Offences – Drink Driving
Contact lawyer Alistair Haskett on 0800 DRINK DRIVE LAWYER
Drink driving offences:
- What is Impaired Driving?
- Injury Rates in Drink Driving
- Lower Alcohol Limit Confusion
- Dangerous Driving is Different
- Types of Drink Drive Offences
- Seriousness of Drink Driving
What is impaired driving?
Driving impairments are any conditions or actions that diminish a driver’s ability to operate a vehicle in a safe and reasonable way. Drink driving is one type of impaired driving. Studies have shown other forms of impaired driving can result in similar or worse safety risks, such as having a cold and driving; hands-free phone calls and driving; texting and driving; eating and driving; smoking and driving; grooming and driving; driving while on medication, ill, infirm or injured; and, driving while tired.
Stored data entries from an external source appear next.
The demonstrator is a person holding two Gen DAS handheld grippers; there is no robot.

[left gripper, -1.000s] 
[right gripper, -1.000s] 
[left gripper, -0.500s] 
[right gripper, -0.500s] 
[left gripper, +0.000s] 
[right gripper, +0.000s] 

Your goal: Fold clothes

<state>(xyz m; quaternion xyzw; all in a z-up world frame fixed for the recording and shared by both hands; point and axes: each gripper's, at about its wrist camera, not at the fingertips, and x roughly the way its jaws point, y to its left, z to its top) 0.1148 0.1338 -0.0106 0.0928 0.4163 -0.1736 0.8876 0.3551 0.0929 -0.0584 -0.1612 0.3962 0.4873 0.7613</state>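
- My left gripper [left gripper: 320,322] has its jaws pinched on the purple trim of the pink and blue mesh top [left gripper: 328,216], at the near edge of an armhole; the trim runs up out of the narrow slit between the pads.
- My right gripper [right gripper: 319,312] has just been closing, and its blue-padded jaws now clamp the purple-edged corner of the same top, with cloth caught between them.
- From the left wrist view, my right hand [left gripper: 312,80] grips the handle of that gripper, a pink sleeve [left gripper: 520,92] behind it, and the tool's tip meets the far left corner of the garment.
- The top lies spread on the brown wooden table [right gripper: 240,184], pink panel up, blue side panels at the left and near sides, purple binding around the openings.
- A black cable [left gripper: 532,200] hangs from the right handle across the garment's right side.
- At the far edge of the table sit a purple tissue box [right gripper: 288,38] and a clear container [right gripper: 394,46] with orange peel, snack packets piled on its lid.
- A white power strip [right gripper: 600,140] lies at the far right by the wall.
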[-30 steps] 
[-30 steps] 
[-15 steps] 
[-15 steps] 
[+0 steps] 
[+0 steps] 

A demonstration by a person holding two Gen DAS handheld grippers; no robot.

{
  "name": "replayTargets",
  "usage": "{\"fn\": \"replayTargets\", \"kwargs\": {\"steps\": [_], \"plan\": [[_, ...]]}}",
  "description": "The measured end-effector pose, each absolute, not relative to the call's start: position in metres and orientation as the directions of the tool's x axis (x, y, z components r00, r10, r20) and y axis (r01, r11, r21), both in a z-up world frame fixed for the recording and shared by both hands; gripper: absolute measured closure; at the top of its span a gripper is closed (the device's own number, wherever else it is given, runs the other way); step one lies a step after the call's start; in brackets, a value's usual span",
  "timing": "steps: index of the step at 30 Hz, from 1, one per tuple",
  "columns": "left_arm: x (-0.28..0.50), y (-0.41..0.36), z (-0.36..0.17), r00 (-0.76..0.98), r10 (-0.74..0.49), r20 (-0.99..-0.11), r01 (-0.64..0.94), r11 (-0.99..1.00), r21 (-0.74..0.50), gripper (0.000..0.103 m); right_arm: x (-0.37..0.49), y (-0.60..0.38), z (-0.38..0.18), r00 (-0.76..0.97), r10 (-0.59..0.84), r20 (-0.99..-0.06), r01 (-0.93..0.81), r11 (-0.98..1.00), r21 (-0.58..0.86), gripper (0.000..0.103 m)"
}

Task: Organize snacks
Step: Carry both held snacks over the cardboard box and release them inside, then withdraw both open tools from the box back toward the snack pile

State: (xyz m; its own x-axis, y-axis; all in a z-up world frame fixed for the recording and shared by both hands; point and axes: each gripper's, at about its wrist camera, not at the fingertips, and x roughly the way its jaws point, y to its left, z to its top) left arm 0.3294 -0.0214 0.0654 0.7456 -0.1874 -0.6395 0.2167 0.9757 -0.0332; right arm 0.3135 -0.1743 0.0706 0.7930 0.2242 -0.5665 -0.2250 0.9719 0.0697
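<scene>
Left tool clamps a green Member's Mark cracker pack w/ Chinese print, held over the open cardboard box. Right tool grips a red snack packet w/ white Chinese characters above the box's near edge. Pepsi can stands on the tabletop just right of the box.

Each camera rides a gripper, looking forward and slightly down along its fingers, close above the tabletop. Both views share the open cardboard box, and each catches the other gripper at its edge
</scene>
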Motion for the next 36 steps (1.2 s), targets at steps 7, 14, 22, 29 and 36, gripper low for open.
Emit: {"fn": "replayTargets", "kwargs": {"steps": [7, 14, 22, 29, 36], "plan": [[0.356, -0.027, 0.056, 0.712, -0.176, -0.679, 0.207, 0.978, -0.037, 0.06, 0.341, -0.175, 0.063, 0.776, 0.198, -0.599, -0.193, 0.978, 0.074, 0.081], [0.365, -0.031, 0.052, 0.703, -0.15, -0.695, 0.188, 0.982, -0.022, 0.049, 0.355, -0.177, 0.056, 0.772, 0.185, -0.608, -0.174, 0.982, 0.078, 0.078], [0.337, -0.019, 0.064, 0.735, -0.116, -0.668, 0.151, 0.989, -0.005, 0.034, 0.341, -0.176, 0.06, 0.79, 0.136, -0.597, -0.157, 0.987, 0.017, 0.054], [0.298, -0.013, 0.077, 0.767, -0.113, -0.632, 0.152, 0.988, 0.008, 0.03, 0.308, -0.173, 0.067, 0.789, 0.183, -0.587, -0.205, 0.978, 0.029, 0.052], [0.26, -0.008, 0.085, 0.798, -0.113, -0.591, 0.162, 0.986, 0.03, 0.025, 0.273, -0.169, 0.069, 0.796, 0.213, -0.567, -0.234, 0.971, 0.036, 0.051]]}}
Despite those comparable or worse risks these other forms of impaired driving are either a mere infringement offence or not an offence at all, although they can be a factor underlying the likes of a careless or dangerous driving charge (in which case there is actual bad driving).
Drink driving convictions in 3% of all road injuries
All types of impaired driving have degrees that can result in unsafe driving. However, there are far more people injured in accidents involving poor driving than drink driving. In 2013 less than 1.5% of excess alcohol convictions involved injury. That 1.5% accounted for less than 3% of all injuries on our roads. In terms of numbers, there were 23,906 drink drive convictions of which 355 involved injury from a total injury number of 12,035 for all crashes (these figures combine injury and fatality cases).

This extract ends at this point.